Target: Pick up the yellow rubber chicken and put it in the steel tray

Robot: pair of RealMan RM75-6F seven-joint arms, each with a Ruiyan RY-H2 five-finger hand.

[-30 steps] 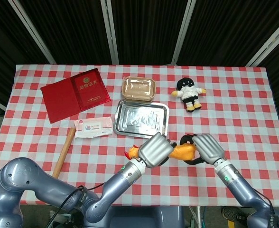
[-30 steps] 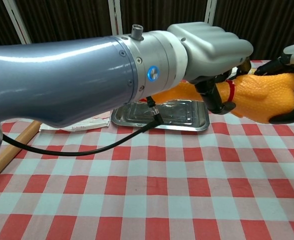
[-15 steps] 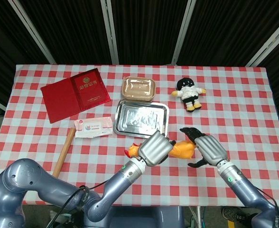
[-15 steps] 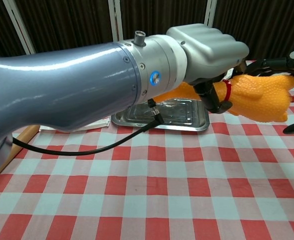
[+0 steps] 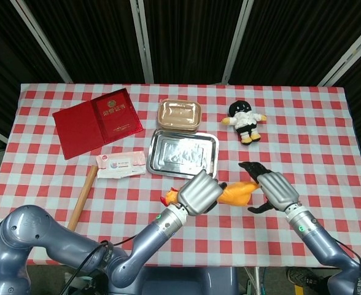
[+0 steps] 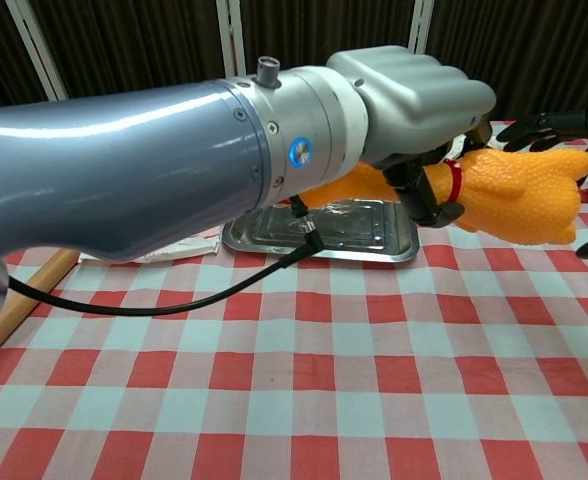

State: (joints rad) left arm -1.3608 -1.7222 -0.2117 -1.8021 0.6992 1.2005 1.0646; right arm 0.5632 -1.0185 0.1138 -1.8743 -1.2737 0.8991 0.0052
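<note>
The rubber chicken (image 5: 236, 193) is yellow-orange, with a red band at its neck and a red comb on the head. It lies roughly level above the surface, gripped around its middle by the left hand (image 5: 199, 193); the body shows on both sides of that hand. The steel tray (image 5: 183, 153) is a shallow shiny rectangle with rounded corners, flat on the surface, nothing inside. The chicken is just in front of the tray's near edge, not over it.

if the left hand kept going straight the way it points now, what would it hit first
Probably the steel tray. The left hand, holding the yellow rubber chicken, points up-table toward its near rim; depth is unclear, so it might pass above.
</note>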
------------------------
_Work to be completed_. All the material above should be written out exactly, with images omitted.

_Your response_.
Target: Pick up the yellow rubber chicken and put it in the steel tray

Robot: pair of RealMan RM75-6F seven-joint arms, each with a Ruiyan RY-H2 five-finger hand.

[-30 steps] 
[-30 steps] 
[-15 steps] 
[-15 steps] 
[+0 steps] 
[+0 steps] 

State: (joints rad) left arm -1.3608 -1.7222 -0.2117 -1.8021 0.6992 1.2005 1.0646; right arm 0.5632 -1.0185 0.1138 -1.8743 -1.2737 0.8991 0.0052
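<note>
The rubber chicken (image 5: 236, 193) is yellow-orange, with a red band at its neck and a red comb on the head. It lies roughly level above the surface, gripped around its middle by the left hand (image 5: 199, 193); the body shows on both sides of that hand. The steel tray (image 5: 183, 153) is a shallow shiny rectangle with rounded corners, flat on the surface, nothing inside. The chicken is just in front of the tray's near edge, not over it.

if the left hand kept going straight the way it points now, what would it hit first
Probably the steel tray. The left hand, holding the yellow rubber chicken, points up-table toward its near rim; depth is unclear, so it might pass above.
</note>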

The response to the exercise is now finished.